The `lnk` instruction saves the current `pc` register into the `0` slot of the frame, and then jumps to the bytecode for the noun in the `res` register.
(This may involve generating the bytecode, or it may be cached.)
By doing so, it sets up the bytecode for the formula in `res` to return to the following instruction, with its result in `res`.

The `don` instruction accomplishes this return.
It simply loads the `0` slot of the frame into the PC register.

The `lnt` instruction jumps to bytecode for a formula, as in `lnk`, but *does not save the pc*.
It is intended for tail calls where the result of the called formula is the result of the current formula.

Thus any the bytecode for any formula compiled either as the initial computation or as the result of being invoked from the `res` register by `lnk` or `lnt` ends with either `lnt` or `don`.

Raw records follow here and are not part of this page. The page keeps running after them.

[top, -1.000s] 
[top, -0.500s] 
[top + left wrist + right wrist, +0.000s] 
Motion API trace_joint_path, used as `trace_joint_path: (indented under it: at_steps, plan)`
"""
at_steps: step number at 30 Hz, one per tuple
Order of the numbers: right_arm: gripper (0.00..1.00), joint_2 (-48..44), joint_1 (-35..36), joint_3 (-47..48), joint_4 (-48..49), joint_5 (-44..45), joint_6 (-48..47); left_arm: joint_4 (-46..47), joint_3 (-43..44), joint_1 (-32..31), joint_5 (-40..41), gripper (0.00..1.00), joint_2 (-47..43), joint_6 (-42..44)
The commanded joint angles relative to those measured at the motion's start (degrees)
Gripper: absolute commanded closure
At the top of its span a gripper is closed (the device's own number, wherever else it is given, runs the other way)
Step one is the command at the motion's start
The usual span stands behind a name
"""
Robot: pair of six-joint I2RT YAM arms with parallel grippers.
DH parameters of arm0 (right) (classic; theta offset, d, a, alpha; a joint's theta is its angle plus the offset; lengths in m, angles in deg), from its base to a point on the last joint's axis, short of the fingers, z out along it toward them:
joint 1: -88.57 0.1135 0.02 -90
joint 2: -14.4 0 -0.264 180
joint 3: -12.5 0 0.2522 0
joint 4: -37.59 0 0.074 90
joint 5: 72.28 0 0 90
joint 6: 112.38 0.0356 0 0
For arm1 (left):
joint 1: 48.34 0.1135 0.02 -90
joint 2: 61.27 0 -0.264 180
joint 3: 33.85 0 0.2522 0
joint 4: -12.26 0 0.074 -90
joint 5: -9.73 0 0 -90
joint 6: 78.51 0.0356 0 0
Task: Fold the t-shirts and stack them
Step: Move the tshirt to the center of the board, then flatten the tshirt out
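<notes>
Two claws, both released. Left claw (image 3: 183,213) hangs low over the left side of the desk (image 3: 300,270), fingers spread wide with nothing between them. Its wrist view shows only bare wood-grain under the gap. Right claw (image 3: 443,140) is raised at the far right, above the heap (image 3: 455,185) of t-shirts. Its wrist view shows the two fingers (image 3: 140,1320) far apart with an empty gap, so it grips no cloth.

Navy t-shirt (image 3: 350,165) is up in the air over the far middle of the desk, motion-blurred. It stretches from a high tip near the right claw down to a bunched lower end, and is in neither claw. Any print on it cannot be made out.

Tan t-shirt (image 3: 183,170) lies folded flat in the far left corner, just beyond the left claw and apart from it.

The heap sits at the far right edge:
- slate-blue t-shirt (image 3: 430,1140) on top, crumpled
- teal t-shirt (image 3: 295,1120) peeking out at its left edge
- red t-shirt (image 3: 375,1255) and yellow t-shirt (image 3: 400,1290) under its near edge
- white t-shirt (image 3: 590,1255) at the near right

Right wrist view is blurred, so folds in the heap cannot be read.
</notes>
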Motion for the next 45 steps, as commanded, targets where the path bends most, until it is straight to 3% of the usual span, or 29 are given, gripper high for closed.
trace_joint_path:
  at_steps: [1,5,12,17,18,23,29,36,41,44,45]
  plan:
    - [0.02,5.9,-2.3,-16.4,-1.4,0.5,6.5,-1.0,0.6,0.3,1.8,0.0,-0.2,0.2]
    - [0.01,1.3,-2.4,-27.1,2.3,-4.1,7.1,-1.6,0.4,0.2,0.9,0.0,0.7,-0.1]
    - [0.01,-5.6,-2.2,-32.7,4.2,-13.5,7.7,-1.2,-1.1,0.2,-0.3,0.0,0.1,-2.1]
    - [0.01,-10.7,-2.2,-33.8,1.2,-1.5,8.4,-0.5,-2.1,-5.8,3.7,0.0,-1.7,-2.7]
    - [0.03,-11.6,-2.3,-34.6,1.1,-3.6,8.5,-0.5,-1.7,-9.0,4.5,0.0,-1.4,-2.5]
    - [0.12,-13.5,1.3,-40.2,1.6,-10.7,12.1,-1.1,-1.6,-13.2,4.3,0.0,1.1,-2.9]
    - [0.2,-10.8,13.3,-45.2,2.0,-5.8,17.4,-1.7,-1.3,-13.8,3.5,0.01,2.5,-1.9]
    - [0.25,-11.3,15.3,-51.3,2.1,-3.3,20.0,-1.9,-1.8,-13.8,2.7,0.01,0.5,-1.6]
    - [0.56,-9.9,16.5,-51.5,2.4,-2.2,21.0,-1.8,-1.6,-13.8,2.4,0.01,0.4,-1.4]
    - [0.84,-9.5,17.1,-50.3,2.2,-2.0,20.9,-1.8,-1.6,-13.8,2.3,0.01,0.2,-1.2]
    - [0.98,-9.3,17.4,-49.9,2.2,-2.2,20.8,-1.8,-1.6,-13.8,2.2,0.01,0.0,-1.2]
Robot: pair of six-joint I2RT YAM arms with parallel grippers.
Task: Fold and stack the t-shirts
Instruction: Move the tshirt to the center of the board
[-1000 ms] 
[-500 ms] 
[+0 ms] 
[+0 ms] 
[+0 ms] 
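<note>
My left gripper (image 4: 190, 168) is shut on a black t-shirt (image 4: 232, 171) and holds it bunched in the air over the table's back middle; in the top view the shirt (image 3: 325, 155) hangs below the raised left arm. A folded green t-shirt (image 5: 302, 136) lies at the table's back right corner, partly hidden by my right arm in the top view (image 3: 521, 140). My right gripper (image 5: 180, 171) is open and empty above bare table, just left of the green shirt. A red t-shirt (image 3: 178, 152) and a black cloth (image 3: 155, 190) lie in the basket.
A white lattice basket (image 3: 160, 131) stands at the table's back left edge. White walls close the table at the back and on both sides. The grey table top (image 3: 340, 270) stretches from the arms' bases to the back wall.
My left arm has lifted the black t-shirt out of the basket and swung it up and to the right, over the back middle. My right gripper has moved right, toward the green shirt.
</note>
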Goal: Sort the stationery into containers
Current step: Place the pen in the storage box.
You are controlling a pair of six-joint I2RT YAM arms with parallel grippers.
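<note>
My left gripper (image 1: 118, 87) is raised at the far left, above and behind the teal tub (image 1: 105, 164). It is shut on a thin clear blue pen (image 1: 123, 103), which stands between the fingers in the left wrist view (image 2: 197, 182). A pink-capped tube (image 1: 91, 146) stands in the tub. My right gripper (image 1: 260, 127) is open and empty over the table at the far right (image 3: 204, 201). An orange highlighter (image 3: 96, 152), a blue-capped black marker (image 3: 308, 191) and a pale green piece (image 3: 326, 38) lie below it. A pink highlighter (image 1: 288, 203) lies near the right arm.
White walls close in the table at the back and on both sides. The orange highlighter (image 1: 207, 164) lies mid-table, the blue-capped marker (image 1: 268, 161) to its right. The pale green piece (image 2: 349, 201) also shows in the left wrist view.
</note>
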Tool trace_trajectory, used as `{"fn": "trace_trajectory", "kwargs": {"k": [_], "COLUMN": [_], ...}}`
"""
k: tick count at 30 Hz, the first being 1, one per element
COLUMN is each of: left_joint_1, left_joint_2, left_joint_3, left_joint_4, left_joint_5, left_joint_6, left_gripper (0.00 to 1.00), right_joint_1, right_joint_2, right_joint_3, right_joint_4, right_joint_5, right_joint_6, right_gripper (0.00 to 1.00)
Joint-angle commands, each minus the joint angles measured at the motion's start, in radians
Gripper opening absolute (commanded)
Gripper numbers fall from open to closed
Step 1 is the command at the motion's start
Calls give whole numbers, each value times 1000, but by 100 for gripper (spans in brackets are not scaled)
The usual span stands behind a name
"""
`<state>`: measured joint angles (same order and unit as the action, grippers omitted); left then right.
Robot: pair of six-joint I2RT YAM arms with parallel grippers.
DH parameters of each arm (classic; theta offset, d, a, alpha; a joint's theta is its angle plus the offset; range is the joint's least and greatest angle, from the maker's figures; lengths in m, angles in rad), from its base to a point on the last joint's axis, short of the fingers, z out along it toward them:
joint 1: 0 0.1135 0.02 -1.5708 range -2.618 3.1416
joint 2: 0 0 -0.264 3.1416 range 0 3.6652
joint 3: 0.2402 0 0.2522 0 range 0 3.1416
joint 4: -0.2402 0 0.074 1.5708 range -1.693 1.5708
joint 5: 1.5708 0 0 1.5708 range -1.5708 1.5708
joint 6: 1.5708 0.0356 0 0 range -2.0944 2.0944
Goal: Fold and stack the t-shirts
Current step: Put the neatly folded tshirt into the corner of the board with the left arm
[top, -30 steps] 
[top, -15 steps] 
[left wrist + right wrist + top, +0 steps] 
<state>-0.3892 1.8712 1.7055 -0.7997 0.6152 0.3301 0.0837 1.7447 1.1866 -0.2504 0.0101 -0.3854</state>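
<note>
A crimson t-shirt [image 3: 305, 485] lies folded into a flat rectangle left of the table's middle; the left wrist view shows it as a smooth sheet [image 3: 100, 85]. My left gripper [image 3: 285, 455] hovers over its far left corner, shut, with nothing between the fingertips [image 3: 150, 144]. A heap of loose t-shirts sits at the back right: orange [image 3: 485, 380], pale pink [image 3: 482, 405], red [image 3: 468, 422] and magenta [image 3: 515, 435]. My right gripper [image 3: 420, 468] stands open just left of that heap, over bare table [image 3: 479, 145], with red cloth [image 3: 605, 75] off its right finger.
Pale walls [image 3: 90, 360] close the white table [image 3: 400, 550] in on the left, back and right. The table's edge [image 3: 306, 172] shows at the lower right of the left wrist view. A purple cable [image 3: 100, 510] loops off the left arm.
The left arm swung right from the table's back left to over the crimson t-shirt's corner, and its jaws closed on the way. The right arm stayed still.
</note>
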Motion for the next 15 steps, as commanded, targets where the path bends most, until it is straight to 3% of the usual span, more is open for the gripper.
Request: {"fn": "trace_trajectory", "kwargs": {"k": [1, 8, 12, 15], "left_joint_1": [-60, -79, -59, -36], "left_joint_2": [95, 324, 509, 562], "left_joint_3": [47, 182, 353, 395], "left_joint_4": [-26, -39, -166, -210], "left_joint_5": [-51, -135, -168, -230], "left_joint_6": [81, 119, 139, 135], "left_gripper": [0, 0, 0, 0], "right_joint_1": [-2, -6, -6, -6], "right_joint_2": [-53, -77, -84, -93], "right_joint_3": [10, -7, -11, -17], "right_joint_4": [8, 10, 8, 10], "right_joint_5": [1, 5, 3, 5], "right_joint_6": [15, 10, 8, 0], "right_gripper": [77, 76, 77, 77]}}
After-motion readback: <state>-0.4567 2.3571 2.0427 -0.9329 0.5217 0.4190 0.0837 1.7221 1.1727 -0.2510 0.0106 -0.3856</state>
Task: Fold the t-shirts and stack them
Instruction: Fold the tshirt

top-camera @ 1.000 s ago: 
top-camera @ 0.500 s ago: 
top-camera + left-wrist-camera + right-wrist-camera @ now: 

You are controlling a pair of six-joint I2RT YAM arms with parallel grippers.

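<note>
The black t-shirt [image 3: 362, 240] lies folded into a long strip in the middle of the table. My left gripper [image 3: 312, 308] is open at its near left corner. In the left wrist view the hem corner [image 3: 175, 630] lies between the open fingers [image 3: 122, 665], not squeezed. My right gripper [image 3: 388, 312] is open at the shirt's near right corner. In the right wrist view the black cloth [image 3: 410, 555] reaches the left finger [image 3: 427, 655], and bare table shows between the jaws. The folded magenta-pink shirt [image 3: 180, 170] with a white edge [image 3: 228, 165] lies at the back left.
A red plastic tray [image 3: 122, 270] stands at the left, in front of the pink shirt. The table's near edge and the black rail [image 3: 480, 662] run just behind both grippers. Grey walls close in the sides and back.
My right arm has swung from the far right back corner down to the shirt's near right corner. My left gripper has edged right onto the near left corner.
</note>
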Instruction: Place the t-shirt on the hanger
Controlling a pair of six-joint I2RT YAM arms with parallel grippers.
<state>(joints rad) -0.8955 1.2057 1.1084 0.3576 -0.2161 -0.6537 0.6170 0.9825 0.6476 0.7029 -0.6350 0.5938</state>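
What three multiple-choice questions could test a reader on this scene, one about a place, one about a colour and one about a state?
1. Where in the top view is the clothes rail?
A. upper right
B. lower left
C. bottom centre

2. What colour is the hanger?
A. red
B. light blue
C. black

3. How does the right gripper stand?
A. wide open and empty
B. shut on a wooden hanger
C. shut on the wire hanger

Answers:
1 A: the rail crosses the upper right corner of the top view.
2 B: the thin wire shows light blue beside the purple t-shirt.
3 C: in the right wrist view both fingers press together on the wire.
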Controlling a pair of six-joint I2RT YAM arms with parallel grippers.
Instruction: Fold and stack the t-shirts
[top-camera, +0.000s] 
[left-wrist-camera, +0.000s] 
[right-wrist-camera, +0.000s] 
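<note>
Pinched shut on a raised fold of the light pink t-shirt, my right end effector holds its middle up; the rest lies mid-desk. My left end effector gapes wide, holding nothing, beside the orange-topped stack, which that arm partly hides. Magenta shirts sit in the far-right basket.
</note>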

The bytecode instructions are as follows:

| Name     | Opcode       | Description
|----------|--------------|------------
| `nop`    | 0x0          | Do nothing
| `axe[x]` | 0xC1         | Look up an axis in the subject, place in the result
| `cel[x]` | 0x82         | Allocate a cell, use the given frame slot as the head and the `res` register as the tail, writing the allocated cell to `res`.
| `con[x]` | 0xC3         | Place a constant in the `res` register
| `cl?`    | 0x4          | Write `0` to `res` if `res` is a cell, `1` otherwise
| `inc`    | 0x5          | Increment `res` if `res` is an atom. Crash otherwise
| `eq?[x]` | 0x86         | Write `0` to `res` if the nouns in the given frame slot and `res` are structurally equal
| `puh[x]` | 0x87         | Push a frame with the given number of slots
| `pop`    | 0x8          | Pop a frame
| `put[x]` | 0x89         | Write the noun in `res` to the given frame slot
| `get[x]` | 0x8A         | Read the noun in the given frame slot to `res`
| `sav[x]` | 0x8B         | Write the noun in `sub` to the given frame slot
| `reo[x]` | 0x8C         | Read the noun in the given frame slot to `sub
| `sub[x]` | 0xD          | Set the `sub` register equal to the `res` register (1)
| `ext[x]` | 0xE          | Allocate a cell, use the `res` register as the head and the `sub` register as the tail, writing the allocated cell to `sub`.
| `edt[x]` | 0xCF         | Overwrite the given axis in the noun in `sub` with the noun in `res`, placing the result in `res`.
| `br1[x]` | 0x90 or 0xD0 | Skip over the given number of following instructions if `res` is 1, skip none if res is 0. Crash otherwise. (2)
| `bru[x]` | 0x91 or 0xD1 | Skip over the given number of following instructions. (2)
| `lnt`    | 0x12         | Compile or read cache of bytecode for formula noun in `res` and jump
| `lnk`    | 0x13         | Compile or read cache of bytecode for formula noun in `res`, save pc to frame slot `0`, and jump
| `don`    | 0x14         | Restore pc from frame slot 0
| `spy`    | 0x15         | Ask runtime to query its namespace with cell from `res` and place result in `res`.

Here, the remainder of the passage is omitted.